I was 4-years old and I was going to the hospital operating room. They told me that the doctors were going to take a look at something inside my leg. I was trying my best to put my bravest face on. My parents had assured me that I’ll be asleep while the doctors did their work and everything will be alright when I woke up. Dr. Imamura, my Filipino-Japanese pediatrician, came by my hospital bed and gave me a die-cast miniature bus from Matchbox. That took my mind off worrying a bit. Matchboxes were my favorite toys at the time and the bus would be a great addition to my collection. Dr. Imamura smiled at me and told me to be brave like I’ve always had been whenever she gave me those vaccination shots. She was always so nice and somehow always managed to make me feel safe.

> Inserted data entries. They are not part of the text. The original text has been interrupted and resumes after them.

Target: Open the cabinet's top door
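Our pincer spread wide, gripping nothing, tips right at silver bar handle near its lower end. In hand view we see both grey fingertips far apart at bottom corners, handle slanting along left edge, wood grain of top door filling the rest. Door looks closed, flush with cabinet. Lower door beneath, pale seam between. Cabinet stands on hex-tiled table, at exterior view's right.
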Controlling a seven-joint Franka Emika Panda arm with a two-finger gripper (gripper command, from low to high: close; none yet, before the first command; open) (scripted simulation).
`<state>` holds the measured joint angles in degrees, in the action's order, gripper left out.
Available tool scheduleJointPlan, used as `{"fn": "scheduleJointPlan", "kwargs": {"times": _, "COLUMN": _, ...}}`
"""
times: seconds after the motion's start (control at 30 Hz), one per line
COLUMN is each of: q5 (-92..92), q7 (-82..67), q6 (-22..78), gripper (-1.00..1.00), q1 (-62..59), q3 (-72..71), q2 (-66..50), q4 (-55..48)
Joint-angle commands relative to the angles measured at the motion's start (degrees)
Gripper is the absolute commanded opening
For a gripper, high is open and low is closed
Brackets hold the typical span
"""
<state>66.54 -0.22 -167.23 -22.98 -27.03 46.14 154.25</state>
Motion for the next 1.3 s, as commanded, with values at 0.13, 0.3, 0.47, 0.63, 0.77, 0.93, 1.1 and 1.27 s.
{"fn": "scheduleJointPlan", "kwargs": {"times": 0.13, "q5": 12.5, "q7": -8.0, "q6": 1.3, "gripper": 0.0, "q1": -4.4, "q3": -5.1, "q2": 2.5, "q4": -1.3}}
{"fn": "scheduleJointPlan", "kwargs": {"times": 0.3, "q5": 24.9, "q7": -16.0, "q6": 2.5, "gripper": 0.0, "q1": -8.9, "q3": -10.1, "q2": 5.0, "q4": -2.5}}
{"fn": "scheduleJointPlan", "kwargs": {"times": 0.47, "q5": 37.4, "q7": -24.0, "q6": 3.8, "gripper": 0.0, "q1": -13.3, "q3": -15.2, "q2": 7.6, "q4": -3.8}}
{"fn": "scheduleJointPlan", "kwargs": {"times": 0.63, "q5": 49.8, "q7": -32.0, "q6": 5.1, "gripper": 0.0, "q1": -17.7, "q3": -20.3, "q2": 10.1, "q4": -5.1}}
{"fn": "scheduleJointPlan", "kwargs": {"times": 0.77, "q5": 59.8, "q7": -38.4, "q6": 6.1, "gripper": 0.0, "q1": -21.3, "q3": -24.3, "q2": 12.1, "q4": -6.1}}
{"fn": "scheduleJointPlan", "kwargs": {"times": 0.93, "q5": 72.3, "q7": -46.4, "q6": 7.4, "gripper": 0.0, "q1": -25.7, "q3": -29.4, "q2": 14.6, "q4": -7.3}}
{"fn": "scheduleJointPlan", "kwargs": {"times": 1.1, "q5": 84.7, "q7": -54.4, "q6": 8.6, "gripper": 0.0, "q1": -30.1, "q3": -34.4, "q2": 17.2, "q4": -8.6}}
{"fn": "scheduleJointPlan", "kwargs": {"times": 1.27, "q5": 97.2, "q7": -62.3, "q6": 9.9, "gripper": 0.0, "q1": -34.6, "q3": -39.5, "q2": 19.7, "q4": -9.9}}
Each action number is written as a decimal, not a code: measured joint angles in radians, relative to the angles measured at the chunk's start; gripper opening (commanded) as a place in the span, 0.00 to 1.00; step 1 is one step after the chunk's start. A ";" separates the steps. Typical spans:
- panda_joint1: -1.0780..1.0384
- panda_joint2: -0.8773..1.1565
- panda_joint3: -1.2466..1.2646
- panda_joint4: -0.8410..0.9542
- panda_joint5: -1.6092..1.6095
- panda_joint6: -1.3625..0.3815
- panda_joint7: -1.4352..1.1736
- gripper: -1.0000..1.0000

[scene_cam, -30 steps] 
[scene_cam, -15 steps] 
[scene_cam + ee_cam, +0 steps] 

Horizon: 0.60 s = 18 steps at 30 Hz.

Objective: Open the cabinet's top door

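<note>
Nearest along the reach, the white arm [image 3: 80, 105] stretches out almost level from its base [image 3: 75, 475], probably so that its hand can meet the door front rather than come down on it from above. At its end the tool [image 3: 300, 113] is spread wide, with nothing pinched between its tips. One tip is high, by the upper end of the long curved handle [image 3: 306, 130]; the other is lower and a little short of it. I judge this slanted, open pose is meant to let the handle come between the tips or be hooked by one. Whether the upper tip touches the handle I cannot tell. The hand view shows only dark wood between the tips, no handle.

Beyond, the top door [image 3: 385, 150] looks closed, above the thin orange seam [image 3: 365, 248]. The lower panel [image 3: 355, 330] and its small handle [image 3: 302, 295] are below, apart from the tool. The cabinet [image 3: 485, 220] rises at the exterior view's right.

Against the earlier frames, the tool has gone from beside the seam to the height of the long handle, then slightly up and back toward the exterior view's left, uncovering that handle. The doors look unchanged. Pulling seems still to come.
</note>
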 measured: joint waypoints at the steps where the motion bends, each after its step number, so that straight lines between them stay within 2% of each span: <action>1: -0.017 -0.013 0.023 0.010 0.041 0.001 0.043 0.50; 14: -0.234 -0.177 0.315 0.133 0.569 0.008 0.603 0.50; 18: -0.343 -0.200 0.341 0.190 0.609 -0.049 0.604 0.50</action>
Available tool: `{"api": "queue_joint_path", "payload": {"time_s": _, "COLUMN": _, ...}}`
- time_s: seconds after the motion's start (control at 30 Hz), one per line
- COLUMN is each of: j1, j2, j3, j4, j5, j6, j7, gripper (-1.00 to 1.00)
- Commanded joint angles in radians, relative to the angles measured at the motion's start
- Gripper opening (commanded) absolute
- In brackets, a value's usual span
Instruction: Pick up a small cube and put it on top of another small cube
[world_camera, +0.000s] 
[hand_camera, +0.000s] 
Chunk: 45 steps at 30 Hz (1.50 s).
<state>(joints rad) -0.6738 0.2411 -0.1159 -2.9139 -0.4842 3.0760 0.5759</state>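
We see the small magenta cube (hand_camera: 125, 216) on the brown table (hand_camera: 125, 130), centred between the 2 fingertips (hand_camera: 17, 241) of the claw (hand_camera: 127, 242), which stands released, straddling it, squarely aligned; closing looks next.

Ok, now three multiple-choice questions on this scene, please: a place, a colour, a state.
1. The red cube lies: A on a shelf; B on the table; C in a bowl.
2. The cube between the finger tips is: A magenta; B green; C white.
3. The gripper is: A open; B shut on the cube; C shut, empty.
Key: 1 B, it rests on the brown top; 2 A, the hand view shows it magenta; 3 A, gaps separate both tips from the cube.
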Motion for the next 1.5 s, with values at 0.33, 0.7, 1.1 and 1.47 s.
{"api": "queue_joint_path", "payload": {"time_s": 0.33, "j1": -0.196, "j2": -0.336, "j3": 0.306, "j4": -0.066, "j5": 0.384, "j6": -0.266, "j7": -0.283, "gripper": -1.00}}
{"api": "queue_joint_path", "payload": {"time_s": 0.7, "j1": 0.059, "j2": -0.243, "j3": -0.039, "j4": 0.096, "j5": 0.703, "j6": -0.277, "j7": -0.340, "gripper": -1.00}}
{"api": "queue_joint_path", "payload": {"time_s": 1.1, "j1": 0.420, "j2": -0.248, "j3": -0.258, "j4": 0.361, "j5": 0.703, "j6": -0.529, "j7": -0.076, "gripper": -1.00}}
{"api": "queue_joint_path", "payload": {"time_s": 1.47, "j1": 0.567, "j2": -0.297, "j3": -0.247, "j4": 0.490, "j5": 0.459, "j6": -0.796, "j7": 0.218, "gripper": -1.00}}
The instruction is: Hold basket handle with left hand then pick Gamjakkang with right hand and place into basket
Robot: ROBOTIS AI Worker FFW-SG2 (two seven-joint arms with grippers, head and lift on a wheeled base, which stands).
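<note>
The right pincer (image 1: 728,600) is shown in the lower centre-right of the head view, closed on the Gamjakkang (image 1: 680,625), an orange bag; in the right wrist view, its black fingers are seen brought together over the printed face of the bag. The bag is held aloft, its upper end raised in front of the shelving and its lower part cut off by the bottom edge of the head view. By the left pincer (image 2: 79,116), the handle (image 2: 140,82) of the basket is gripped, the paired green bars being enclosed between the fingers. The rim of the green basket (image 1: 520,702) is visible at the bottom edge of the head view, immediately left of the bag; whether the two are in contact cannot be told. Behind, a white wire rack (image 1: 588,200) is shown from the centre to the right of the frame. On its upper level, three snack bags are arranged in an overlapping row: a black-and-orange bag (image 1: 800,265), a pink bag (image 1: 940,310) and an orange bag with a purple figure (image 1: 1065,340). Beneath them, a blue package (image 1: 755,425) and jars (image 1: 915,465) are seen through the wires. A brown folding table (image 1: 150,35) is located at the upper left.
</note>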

My favorite nurse came in. I can’t remember her name anymore. I tried not to notice the big syringe she held in her hand. Okay, maybe it was a really small one. But for a 4-year-old, every syringe always seems bigger. Anyway, like I said, she was my favorite nurse, so I had to make an impression. I smiled my cutest smile for her. It was time she said. I laid down on my tummy and as I felt her stick the needle in my butt cheek, I tried my best to hold back the tears. I quickly brushed them away with my fingers before anyone else in the room noticed.

A couple of minutes later a couple of guys with a rolling bed — a gurney as I later found out it was called — arrived. But then, I felt that my eyes were getting heavier and heavier. Before I knew it, I was out like a light.